§ WHAT THE TASK REQUIRES:
I'd like every line from the material below that has "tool" in it.

● ● ●

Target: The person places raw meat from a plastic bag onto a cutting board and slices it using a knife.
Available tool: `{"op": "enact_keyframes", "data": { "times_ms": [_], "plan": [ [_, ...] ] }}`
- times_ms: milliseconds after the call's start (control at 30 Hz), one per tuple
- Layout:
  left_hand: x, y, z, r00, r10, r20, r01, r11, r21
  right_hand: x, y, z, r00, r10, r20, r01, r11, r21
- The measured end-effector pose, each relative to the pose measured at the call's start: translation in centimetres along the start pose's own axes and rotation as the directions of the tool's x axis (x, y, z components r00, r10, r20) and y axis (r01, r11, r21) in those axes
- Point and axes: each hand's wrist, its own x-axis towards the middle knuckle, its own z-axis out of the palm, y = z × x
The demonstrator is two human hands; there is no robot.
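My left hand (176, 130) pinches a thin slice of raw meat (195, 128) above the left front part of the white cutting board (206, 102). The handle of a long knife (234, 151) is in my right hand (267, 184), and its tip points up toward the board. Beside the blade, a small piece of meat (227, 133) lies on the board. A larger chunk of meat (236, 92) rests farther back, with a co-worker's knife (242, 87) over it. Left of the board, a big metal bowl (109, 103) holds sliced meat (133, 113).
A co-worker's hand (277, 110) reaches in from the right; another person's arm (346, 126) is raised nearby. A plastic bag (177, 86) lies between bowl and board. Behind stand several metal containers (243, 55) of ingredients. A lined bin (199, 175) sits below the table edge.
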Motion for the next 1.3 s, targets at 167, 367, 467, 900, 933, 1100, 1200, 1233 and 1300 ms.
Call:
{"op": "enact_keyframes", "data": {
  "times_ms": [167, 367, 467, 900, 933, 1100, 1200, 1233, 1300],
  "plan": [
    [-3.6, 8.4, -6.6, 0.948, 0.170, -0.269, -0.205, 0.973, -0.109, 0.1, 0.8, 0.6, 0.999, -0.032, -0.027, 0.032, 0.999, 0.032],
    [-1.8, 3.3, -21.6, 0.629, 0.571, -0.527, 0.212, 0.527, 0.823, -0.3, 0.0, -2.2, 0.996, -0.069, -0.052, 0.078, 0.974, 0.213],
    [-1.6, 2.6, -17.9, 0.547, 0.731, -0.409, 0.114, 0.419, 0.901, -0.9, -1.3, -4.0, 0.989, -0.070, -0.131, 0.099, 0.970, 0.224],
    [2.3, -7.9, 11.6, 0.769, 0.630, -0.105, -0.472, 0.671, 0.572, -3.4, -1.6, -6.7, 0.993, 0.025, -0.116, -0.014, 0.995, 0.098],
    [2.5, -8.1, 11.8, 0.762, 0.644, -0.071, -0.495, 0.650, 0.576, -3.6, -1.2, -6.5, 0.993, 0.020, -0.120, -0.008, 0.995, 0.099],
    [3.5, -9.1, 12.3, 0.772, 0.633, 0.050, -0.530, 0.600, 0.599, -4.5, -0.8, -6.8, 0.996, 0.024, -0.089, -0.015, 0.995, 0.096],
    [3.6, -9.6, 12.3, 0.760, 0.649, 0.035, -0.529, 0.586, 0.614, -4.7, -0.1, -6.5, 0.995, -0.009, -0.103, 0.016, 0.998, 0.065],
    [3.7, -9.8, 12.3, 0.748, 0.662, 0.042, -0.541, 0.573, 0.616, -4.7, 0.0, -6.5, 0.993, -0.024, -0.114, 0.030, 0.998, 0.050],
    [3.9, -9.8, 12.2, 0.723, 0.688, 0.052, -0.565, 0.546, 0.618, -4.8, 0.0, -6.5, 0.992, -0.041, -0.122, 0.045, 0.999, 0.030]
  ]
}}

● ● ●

§ ANSWER BOX:
Available tool: `{"op": "enact_keyframes", "data": { "times_ms": [_], "plan": [ [_, ...] ] }}`
- The measured end-effector pose, each relative to the pose measured at the call's start: translation in centimetres along the start pose's own axes and rotation as the directions of the tool's x axis (x, y, z components r00, r10, r20) and y axis (r01, r11, r21) in those axes

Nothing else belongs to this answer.